Der Regierungschef des größten Bundeslandes macht es wie bei seinen Forderungen nach längerer Zahlung des Arbeitslosengeldes I für Ältere oder nach höheren Renten für langjährige Beitragszahler - er wartet auf einen günstigen Moment zur Profilierung. Nach dem am Montag vorgestellten Armutsbericht gilt jeder achte Deutsche offiziell als arm. Während die Bundes-CDU munter über Steuerreform und die Senkung des Beitrags zur Arbeitslosenversicherung diskutiert, schickt Rüttgers seinen CDU-Arbeitsminister Karl-Josef Laumann vor, der auch der Bundesvorsitzende der Christlich-Demokratischen Arbeitnehmerschaft (CDA) ist. Er fordert eine bessere Schul- und Berufsbildung - schließlich hätten "93 Prozent aller Kinder ohne allgemeinbildenden Schulabschluss später auch keinen Berufsabschluss". Das NRW-Schulsystem werde "auf Vordermann" gebracht, verspricht Laumann - und meint damit den erst im April beschlossenen Aufbau von Ganztagsschulen. Am dreigliedrigen Schulsystem, das Hauptschüler beinahe chancenlos zurücklässt, hält Laumann dagegen wie das schwarz-gelbe Kabinett Rüttgers fest.

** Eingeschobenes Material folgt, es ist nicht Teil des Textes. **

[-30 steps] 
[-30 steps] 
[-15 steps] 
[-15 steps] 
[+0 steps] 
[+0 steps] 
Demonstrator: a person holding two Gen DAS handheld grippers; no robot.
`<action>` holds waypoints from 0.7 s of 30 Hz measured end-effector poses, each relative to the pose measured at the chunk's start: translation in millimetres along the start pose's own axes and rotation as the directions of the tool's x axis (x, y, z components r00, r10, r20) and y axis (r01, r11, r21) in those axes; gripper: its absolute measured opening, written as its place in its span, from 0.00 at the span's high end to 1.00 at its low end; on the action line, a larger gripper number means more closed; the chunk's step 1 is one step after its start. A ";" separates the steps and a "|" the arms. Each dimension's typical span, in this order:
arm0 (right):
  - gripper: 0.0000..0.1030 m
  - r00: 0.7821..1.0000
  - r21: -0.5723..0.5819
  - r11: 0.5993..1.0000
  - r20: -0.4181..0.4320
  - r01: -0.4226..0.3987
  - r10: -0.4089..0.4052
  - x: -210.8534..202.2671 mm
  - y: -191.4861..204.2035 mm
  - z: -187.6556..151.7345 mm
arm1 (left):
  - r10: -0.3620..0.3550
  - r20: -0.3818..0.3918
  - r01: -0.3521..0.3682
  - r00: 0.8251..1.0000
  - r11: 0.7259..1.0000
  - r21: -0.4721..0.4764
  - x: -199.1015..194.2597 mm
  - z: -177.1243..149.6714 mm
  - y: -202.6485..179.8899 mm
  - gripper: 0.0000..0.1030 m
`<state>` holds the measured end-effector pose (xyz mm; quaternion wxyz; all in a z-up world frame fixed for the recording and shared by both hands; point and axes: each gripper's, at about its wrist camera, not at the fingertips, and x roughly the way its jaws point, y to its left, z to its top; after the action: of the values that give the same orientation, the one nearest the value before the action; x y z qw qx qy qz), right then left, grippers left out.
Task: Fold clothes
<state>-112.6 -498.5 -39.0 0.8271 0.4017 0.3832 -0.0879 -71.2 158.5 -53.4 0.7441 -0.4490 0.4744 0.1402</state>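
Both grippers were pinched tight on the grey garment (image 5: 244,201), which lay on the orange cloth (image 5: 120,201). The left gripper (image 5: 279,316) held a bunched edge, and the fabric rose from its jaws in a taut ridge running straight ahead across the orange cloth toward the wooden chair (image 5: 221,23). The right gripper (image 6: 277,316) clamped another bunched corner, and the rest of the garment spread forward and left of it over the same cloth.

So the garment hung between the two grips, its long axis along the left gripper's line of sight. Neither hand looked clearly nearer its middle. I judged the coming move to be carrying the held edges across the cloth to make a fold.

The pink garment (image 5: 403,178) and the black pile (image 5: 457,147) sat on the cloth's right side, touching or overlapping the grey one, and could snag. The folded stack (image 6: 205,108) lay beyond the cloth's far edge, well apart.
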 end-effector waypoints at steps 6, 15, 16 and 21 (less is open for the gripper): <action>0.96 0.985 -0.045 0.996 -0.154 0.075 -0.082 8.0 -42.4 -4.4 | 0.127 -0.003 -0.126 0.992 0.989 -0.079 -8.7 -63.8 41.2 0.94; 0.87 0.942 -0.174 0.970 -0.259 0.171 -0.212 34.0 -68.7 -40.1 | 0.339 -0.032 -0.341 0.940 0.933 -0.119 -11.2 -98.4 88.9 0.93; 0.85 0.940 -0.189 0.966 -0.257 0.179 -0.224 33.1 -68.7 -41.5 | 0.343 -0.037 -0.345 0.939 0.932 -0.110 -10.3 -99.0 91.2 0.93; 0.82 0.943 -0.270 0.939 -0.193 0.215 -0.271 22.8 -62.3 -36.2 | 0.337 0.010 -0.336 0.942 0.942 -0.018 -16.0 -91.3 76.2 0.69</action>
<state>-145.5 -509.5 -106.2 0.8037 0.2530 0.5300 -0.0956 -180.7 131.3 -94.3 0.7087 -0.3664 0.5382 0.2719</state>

Stattdessen übt sich der Arbeitsminister in Attacken auf seinen SPD-Kollegen auf Bundesebene, Olaf Scholz. Schnellstmöglich müsse der eine NRW-Bundesratsinitiative zur Erhöhung der Hartz-IV-Regelsätze für Kinder umsetzen, fordert Laumann - und klingt dabei ähnlich wie die Vizechefin der CSU, Barbara Stamm: "Experten haben uns schon lange darauf hingewiesen, dass vor allem kinderreiche Familien und Alleinerziehende sehr schnell unter die Armutsgrenze kommen", sagte Stamm der taz. Die richtige Antwort auf Bundesebene seien die Anhebung des Kindergeldes und die steuerliche Entlastung von Familien, "aber nicht der pauschale SPD-Mindestlohn".

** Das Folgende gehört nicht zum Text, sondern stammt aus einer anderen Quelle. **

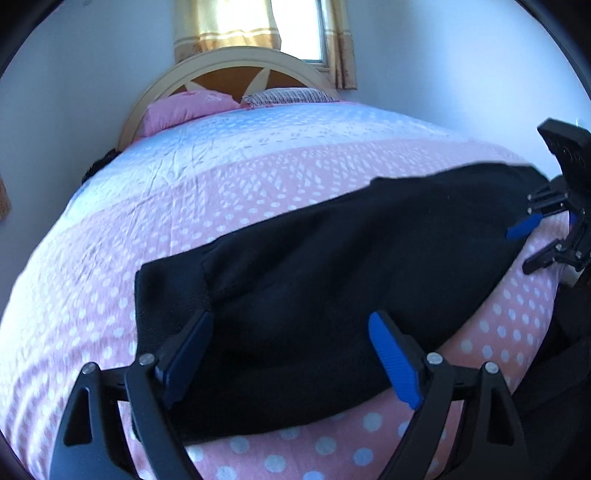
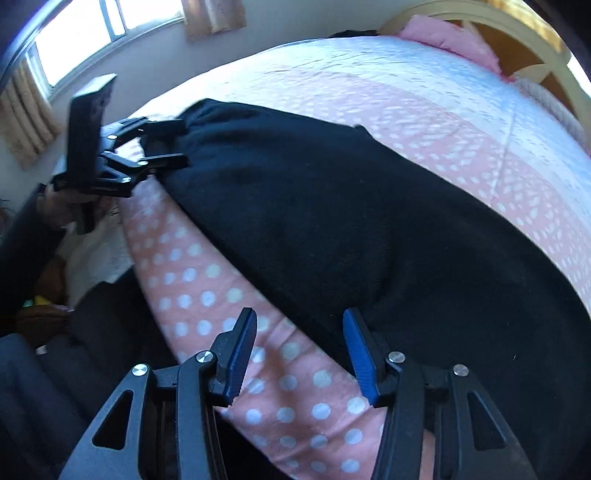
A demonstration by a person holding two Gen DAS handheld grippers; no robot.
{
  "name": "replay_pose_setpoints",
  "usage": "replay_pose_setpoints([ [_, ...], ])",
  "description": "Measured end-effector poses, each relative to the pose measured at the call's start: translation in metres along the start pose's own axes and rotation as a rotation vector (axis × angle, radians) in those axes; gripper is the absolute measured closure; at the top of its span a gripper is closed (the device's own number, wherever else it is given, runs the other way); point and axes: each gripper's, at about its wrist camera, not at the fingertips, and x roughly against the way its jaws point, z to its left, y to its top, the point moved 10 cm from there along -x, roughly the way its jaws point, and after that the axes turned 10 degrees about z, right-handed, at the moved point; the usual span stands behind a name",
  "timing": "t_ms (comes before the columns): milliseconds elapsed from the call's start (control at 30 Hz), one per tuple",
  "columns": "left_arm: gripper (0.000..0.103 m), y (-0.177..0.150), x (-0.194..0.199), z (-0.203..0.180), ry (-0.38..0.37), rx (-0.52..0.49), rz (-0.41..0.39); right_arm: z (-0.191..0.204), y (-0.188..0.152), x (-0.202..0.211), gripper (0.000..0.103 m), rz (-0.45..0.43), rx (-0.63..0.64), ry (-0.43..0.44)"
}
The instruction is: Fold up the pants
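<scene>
Lying across the near edge of the bed [image 1: 258,177], the black pants [image 1: 332,258] stretch from the lower left to the right of the left wrist view as one long dark band on the pink dotted bedspread [image 1: 110,295]. The left hand-held gripper [image 1: 291,354] sits over one end of the pants with its blue fingers [image 1: 393,360] spread apart, cloth showing between them. The right hand-held gripper [image 2: 299,350] is at the other end, also spread, one finger over the bedspread and the other at the pants' edge. Farther back, a pink pillow [image 1: 188,107] and a striped pillow [image 1: 288,96] lean by the arched headboard [image 1: 229,61], below a curtained window [image 1: 295,29].
</scene>
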Motion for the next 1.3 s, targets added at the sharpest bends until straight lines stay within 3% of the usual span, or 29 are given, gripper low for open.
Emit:
replay_pose_setpoints([
  [100, 0.013, 0.008, 0.01, 0.016, -0.018, 0.079, -0.038, -0.008, 0.029, 0.02, 0.052, -0.088, -0.035, 0.05],
  [200, 0.012, 0.014, 0.008, 0.041, 0.048, 0.152, -0.02, -0.03, 0.073, 0.033, 0.052, -0.175, -0.155, 0.138],
  [267, 0.012, 0.016, 0.004, 0.048, 0.056, 0.167, -0.016, -0.044, 0.094, 0.024, 0.053, -0.189, -0.221, 0.133],
  [333, 0.012, 0.018, -0.004, 0.054, 0.062, 0.192, 0.003, -0.057, 0.117, 0.003, 0.068, -0.16, -0.301, 0.149],
  [433, 0.012, 0.015, -0.02, 0.062, 0.086, 0.227, 0.059, -0.074, 0.133, -0.027, 0.07, -0.112, -0.385, 0.133],
  [533, 0.009, 0.011, -0.028, 0.066, 0.077, 0.261, 0.1, -0.075, 0.137, -0.056, 0.08, -0.015, -0.443, 0.2],
  [567, 0.006, 0.01, -0.029, 0.069, 0.078, 0.276, 0.107, -0.073, 0.137, -0.062, 0.081, -0.008, -0.441, 0.198],
  [633, 0.005, 0.01, -0.032, 0.071, 0.076, 0.286, 0.116, -0.071, 0.138, -0.058, 0.093, -0.026, -0.437, 0.187],
  [733, 0.001, 0.01, -0.035, 0.071, 0.085, 0.289, 0.127, -0.079, 0.146, -0.054, 0.098, -0.064, -0.468, 0.159],
  [967, 0.0, 0.011, -0.038, 0.072, 0.09, 0.295, 0.136, -0.084, 0.149, -0.065, 0.098, -0.033, -0.452, 0.125],
  [1000, 0.0, 0.01, -0.037, 0.072, 0.091, 0.294, 0.136, -0.082, 0.148, -0.061, 0.094, -0.037, -0.444, 0.119],
  [1100, 0.0, 0.009, -0.036, 0.073, 0.086, 0.297, 0.133, -0.076, 0.141, -0.041, 0.065, -0.075, -0.419, 0.056],
  [1300, 0.0, 0.009, -0.036, 0.072, 0.087, 0.297, 0.13, -0.005, 0.124, -0.01, 0.065, -0.168, -0.216, 0.048],
])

Jenseits der Parteipolitik bleibt das Interesse an Armutsbekämpfung im reichen Bayern so gering wie in Nordrhein-Westfalen. In München wurde der letzte Sozialbericht 1999 veröffentlicht. "Das war zu meiner Zeit als Sozialministerin. Es wird aber an einem neuen Bericht gearbeitet", sagt Stamm - dasselbe hat schon die aktuelle CSU-Ressortchefin Christa Stewens vor zwei Jahren zugesichert.

In NRW dagegen protestieren Arbeitsloseninitiativen gegen die Streichung aller Zuschüsse für unabhängige Arbeitslosenzentren - sie bieten Arbeitssuchenden Schuldner- oder Drogenberatung und helfen gegen willkürliche Entscheidungen der Arbeitsverwaltung. "Unverantwortlich" sei der Förderstopp, sagt die grüne Arbeitsmarktexpertin Barbara Steffens.

Dabei steht der "katastrophale Kahlschlag", so der Landtagsabgeordnete der Linken, Rüdiger Sagel, stellvertretend für die Politik des Kabinetts Rüttgers: Die Landesentwicklungsgesellschaft LEG mit ihren 93.000 Wohnungen steht zum Verkauf. Bei Frauenhäusern und -beratungsstellen wurde gekürzt, auf kostenlose Schulbücher warten die Kinder von Hartz-IV-Empfängern noch immer. Mit der Initiative "Jedem Kind ein Instrument" setzt die Landesregierung lieber auf bürgerliche Bildungsideale - leihweise und gegen Gebühr.